KPK Siap Bidik Teman-Teman Taufik Kurniawan dalam Kasus DAK Kebumen

KPK yakin, ada pihak lain yang juga bermain dalam kasus DAK Kebumen. Sebab, pengurusan anggaran tersebut tak mungkin dilakukan oleh Taufik Kurniawan seorang diri.

oleh Liputan6.com diperbarui 03 Nov 2018, 09:33 WIB
Diterbitkan 03 Nov 2018, 09:33 WIB
Ekspresi Wakil Ketua DPR Taufik Kurniawan Saat Penuhi Panggilan KPK
Wakil Ketua DPR Bidang Keuangan Taufik Kurniawan (kanan) berbincang saat tiba di Gedung KPK, Jakarta, Jumat (2/11). Taufik akan menjalani pemeriksaan oleh penyidik KPK. (Merdeka.com/Dwi Narwoko)

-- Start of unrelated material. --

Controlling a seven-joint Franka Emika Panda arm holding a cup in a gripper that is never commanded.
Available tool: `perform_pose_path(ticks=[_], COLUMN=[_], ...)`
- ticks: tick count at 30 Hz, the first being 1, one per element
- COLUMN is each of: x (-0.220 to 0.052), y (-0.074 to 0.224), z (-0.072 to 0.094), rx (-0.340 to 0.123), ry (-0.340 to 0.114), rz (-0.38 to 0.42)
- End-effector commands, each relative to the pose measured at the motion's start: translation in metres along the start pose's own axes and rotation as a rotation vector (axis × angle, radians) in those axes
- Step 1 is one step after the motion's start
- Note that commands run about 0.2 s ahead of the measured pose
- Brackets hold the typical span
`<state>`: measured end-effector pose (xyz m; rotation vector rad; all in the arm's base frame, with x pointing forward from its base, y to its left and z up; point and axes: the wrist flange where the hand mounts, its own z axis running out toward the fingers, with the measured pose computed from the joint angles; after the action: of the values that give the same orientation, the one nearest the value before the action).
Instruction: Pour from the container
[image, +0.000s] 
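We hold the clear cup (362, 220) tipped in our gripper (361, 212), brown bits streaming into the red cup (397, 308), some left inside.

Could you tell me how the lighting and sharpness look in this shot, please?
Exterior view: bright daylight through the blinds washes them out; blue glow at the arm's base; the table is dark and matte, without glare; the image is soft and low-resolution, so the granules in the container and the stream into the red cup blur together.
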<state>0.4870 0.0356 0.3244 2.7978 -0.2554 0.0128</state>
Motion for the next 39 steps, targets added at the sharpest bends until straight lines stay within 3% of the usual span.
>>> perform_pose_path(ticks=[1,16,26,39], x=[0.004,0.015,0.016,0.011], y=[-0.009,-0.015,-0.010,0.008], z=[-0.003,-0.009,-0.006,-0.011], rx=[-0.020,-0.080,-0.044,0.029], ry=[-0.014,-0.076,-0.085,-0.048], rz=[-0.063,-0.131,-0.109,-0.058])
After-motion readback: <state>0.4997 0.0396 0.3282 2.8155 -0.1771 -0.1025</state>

Liputan6.com, Jakarta - Komisi Pemberantasan Korupsi (KPK) sedang menyidik kasus dugaan korupsi patgulipat Dana Alokasi Khusus (DAK), Kabupaten Kebumen tahun anggaran 2016 senilai Rp 100 miliar. Dalam kasus ini, Bupati Kebumen Muhammad Yahya Fuad dan Wakil Ketua DPR Taufik Kurniawan jadi tersangka.

KPK yakin, ada pihak lain yang juga bermain dalam kasus tersebut. Sebab, pengurusan anggaran tak mungkin dilakukan oleh Taufik Kurniawan seorang diri.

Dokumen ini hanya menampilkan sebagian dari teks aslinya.